Are the F.B.I.’s Probabilities About DNA Matches Crazy?
Jason Felch and Maura Dolan of the Los Angeles Times recently wrote a fascinating piece about a controversy that has arisen regarding the use of DNA in identifying criminal suspects. The article starts like this:
State crime lab analyst Kathryn Troyer was running tests on Arizona’s DNA database when she stumbled across two felons with remarkably similar genetic profiles.

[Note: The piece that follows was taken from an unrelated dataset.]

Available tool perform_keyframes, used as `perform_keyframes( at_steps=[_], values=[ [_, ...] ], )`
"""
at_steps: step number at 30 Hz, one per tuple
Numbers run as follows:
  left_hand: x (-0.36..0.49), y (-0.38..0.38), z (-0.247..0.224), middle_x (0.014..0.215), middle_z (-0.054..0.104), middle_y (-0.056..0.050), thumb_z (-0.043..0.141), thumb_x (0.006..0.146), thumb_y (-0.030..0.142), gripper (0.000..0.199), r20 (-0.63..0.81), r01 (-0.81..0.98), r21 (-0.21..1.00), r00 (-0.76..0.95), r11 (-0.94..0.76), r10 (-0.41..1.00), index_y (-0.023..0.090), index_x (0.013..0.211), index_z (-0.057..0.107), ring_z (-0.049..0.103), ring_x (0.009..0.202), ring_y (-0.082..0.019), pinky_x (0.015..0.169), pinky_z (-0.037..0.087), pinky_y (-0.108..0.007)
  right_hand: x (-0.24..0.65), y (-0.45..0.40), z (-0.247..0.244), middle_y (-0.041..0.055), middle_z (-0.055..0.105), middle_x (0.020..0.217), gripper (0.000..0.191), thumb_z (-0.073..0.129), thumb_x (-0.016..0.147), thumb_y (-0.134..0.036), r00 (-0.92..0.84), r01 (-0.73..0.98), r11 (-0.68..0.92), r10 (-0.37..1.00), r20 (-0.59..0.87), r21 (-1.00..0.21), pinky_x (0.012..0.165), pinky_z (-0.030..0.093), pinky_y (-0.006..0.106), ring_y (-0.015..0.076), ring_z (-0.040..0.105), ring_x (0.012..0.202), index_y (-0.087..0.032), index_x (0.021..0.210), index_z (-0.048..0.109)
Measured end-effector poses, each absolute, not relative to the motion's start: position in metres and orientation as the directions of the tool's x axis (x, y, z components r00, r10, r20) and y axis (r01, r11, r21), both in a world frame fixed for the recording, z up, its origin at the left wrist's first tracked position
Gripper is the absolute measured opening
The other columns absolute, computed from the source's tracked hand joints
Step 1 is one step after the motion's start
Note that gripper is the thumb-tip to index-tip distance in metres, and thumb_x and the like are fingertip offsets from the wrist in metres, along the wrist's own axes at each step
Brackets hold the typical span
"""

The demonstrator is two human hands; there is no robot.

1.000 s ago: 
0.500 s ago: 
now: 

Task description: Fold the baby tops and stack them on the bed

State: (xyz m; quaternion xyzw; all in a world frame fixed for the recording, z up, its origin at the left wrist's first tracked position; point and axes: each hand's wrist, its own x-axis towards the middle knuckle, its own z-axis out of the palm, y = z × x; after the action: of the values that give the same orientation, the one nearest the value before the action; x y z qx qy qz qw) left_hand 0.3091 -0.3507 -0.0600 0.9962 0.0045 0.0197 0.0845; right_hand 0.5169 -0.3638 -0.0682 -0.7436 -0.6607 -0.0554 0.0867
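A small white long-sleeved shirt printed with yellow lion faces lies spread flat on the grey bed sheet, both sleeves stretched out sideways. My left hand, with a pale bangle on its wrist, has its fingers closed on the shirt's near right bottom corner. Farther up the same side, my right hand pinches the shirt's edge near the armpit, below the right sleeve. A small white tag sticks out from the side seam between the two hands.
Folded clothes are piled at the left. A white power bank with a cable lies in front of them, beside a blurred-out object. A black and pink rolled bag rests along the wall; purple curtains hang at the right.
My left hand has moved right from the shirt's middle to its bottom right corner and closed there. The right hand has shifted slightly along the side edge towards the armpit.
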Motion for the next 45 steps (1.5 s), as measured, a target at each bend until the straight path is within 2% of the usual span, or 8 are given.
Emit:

The men matched at 9 of the 13 locations on chromosomes, or loci, commonly used to distinguish people.
The [Federal Bureau of Investigation] estimated the odds of unrelated people sharing those genetic markers to be as remote as 1 in 113 billion. But the mug shots of the two felons suggested that they were not related: One was black, the other white.
In the years after her 2001 discovery, Troyer found dozens of similar matches — each seeming to defy impossible odds.
As word spread, these findings by a little-known lab worker raised questions about the accuracy of the F.B.I.’s DNA statistics and ignited a legal fight over whether the nation’s genetic databases ought to be opened to wider scrutiny.
Later, a systematic search of the 65,000 felons in the Arizona database revealed that there were 122 pairs that matched at 9 of 13 loci. Twenty pairs matched at 10 loci.
When I heard about this, I wondered if the F.B.I. is totally off its rocker when it comes to the probabilities it gives about DNA matches. Is it possible that the F.B.I. is right about the statistics it cites, and that there could be 122 nine-out-of-13 matches in Arizona’s database?
Perhaps surprisingly, the answer turns out to be yes. Let’s say that the chance of any two individuals matching at any one locus is 7.5 percent. In reality, the frequency of a match varies from locus to locus, but I think 7.5 percent is pretty reasonable. For instance, with a 7.5 percent chance of matching at each locus, the chance that any 2 random people would match at all 13 loci is about 1 in 400 trillion. If you choose exactly 9 loci for 2 random people, the chance that they will match all 9 is 1 in 13 billion. Those are the sorts of numbers the F.B.I. tosses around, I think.
So under these same assumptions, how many pairs would we expect to find matching on at least 9 of 13 loci in the Arizona database? Remarkably, about 100. If you start with 65,000 people and do a pairwise match of all of them, you are actually making over 2 billion separate comparisons (65,000 * 64,999/2). And if you aren’t just looking for a match on 9 specific loci, but rather on any 9 of 13 loci, then for each of those pairs of people there are over 700 different combinations that are being searched.
So all told, you end up doing about 1.4 trillion searches! If 1 in 13 billion searches yields a positive match as noted above, this leads to roughly 100 expected matches on 9 of 13 loci in a database the size of Arizona’s. (The way I did the calculations, I am allowing for 2 individuals to match on different sets of loci; so to get 100 different pairs of people who match, I need a match rate of slightly higher than 7.5 percent per locus.)
What I find interesting about this article and these calculations is that they show how the same sets of basic statistical relationships can appear much more or less convincing depending on how they are portrayed. When we hear that there are 112 matches out of 65,000 people, it seems like DNA fingerprinting is not nearly as good as we think — but that is largely because we aren’t thinking about the fact that 65,000 people imply 2 billion pairs of people.
Note, however, that if we start with DNA from a crime scene and then go search the Arizona database for matches, we aren’t doing 2 billion searches, we are doing “only” 46 million (65,000 people times 715 different combos of 9 loci), so we will have a false positive rate of “only” 1 in 279.
The bottom line is that DNA testing is not perfect, but it is still a million (or maybe a thousand?) times better than anything else we have to catch criminals and (just as importantly, especially in Illinois) exonerate the innocent.
(Thanks to Dimitris Batzilis for cranking out these numbers.)